You have to support your children, so yes. We have a few friends that are gay, and whilst they have told there parents now, the lead up to telling them was quite stressful. As it turned out though they had no need to worry. In fact one of our friends has an even better relationship with his mother now that he is so open and honest about his situation. His only problem now seems to be his relationship with his partner, who I feel is just using John's emotions. This can happen in any relationship, but it's sad to see one of your friends getting used. (Carole is quite forward about it and has told him to leave him on numerous occasions:rolleyes: )
I guess if your partner is one you really want to be with, then you should introduce her to your Mum. You will probably be pleasantly surprised in the love and support she gives you.:)
Yes I would want to know.:)
Allow me to answer by giving you MY life.......
Even though I am not gay, I had a very difficult time telling my parents about Charlie when we started seeing each other. It was MONTHS before I knew that if I wanted my partents to continue to be part of my life, I had to make it clear that THIS was the man I was going to marry and I should not have to keep the happiest time of my life a secret.
You see, Charlie is 18 years older than me, and I was only 18 when we met. ALSO, he was not actually divorsed yet :o and (I came to find out later) my mom's main concern was that he was not an "educated" type. She worried for my financial future.
But even though that time of confrontation was the most stressful thing I have ever endured, And there was a bit of uncomfortable between us for a while after, it needed to be done, and my parents came to accept and yes, even love my Charlie.
So I think the point is that you need to open up for YOU. Secrets eat away at you. They also build up resentment.
So take a deep breath and think of me, a very shy 18 year old who rarely ever spoke to my parents about personal topics, and just do it. You will feel wonderful.
I wouldn't want my children to hide something completely normal and loving like that from me. If they can't trust and tell their own parents, who can they?

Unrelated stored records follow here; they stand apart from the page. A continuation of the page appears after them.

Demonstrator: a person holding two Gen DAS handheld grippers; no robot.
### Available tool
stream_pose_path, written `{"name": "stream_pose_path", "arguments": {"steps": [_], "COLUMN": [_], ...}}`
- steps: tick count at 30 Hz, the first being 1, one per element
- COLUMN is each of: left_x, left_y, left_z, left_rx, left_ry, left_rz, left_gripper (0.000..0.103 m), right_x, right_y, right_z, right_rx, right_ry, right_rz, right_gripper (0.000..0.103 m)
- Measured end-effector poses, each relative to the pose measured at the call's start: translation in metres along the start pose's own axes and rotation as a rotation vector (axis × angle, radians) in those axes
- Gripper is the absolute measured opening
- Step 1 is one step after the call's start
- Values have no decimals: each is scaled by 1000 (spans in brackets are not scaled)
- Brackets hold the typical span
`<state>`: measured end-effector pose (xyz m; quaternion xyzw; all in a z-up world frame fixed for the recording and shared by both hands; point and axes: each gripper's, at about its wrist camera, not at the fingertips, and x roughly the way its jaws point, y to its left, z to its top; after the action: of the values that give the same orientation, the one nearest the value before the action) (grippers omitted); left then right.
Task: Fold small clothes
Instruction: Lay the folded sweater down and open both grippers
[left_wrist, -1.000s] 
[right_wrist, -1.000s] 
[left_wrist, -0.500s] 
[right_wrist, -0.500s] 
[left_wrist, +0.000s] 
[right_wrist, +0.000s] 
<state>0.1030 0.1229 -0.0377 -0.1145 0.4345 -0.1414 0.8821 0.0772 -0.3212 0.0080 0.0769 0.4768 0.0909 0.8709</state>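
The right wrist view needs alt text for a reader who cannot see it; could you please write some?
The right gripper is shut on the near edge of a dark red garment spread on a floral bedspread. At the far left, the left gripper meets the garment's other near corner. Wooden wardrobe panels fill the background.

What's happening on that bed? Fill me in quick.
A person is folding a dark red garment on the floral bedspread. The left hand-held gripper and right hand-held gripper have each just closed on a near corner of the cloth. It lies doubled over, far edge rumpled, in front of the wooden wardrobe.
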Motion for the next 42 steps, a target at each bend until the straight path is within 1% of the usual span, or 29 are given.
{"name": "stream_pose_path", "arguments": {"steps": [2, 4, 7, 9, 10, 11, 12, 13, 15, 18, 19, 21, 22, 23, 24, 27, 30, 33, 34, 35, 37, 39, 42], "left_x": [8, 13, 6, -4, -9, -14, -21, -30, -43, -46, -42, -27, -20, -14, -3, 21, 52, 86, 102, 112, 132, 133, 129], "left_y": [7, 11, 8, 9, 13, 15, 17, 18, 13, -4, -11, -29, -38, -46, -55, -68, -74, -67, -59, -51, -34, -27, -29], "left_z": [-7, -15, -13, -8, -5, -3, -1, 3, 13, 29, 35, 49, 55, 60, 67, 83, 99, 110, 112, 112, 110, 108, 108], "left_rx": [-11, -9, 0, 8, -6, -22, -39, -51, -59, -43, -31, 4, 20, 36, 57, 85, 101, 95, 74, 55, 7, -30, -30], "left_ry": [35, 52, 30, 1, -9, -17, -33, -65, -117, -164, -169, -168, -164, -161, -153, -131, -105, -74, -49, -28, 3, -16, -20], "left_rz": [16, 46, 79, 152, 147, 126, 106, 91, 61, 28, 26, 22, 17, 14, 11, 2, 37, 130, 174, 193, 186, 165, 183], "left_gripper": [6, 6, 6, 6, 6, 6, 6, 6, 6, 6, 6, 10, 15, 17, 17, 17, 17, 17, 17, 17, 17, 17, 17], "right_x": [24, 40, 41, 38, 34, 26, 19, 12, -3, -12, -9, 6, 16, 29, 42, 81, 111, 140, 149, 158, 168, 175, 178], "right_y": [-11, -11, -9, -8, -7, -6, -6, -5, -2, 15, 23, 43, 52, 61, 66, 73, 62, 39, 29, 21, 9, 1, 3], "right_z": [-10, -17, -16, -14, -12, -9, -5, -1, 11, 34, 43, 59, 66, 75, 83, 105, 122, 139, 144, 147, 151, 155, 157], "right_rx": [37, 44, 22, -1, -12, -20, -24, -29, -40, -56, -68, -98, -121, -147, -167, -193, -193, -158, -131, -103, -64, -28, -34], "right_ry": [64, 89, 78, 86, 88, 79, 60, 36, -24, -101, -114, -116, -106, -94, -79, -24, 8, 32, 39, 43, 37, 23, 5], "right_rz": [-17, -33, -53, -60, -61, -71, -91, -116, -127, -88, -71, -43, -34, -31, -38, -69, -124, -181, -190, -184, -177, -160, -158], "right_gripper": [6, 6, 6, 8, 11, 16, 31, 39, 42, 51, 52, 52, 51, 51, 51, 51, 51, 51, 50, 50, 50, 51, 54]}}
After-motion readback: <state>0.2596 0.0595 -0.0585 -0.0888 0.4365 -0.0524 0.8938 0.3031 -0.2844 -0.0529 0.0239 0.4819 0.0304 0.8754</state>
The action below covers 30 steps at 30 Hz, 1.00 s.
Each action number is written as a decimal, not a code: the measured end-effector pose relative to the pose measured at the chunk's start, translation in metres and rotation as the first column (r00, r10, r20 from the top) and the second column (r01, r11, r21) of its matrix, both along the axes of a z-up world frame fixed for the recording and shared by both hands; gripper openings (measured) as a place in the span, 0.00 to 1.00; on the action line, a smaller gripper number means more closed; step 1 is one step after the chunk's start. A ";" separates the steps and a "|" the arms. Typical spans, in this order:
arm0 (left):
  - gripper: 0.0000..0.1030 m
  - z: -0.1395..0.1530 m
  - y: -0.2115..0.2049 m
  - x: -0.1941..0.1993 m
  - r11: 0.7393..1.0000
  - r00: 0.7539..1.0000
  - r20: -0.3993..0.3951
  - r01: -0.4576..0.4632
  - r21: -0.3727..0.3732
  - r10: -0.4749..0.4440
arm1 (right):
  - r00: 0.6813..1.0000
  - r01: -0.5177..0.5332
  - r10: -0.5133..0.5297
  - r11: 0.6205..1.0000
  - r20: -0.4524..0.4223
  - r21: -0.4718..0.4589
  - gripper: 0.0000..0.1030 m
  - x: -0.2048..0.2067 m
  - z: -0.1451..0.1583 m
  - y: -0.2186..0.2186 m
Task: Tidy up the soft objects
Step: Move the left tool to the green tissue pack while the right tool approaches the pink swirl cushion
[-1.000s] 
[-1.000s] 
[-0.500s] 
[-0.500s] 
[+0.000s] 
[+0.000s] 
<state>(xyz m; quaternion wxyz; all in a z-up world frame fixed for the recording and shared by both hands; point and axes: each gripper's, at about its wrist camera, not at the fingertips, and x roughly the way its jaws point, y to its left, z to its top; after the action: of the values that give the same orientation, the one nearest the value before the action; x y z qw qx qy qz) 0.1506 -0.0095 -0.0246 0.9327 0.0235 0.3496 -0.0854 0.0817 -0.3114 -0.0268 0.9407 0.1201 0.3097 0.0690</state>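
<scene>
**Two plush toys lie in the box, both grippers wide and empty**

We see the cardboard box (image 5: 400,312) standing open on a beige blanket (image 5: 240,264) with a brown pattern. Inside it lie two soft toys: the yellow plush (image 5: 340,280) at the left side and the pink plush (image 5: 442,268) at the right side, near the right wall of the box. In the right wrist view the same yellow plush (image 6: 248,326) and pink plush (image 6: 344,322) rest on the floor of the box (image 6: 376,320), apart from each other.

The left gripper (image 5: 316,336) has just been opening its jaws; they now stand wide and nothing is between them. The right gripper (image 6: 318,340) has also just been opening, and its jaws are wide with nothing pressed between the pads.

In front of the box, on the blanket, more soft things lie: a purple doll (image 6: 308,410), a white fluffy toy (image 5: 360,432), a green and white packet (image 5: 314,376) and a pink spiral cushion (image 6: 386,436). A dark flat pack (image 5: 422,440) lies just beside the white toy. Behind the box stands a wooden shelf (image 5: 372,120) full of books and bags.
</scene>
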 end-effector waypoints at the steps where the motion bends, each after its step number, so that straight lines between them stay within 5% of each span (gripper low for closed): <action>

My mother and I have had many conversations like this. Although i'm not a Lesbian, I don't really have a concern as to whether or not I fall in love with a man or a woman, i'll still love that person no matter what.
I voted yes. Parents don't need or want to know every single little detail of your personal life, but, most things shouldn't be secret. And, I wouldn't worry about posting this in here, you were wise to put it in the doghouse (I hate that it's controversial, because it's your heart, but, anyway). I'm happy for you that your relationship is working out so wonderfully! And, I hope that your parents and your girlfriend are able to meet. Good luck with everything!
I liked how wolfsoul said it best...
I would hate feeling left out of an important part of my child's life.
I wish you good luck.
I voted yes. I would hope my child would know that I am open to anything and wouldn't judge them. :)
Oh Laura i can totally sympathise with you on this. I too am in the same situation, i am sure my Mum knows but we have not realy had the full on talk yet, just little hints dropped every now and then from both her an i ;).Quote:
This is the situation, I've been "out" since I was around 16. Some of my family members know, all my friends and coworkers. But I still haven't told my parents. I know that my dad knows, because he's commented on it (not in a negative way, just letting me know that he knows) but we've never actually talked about it.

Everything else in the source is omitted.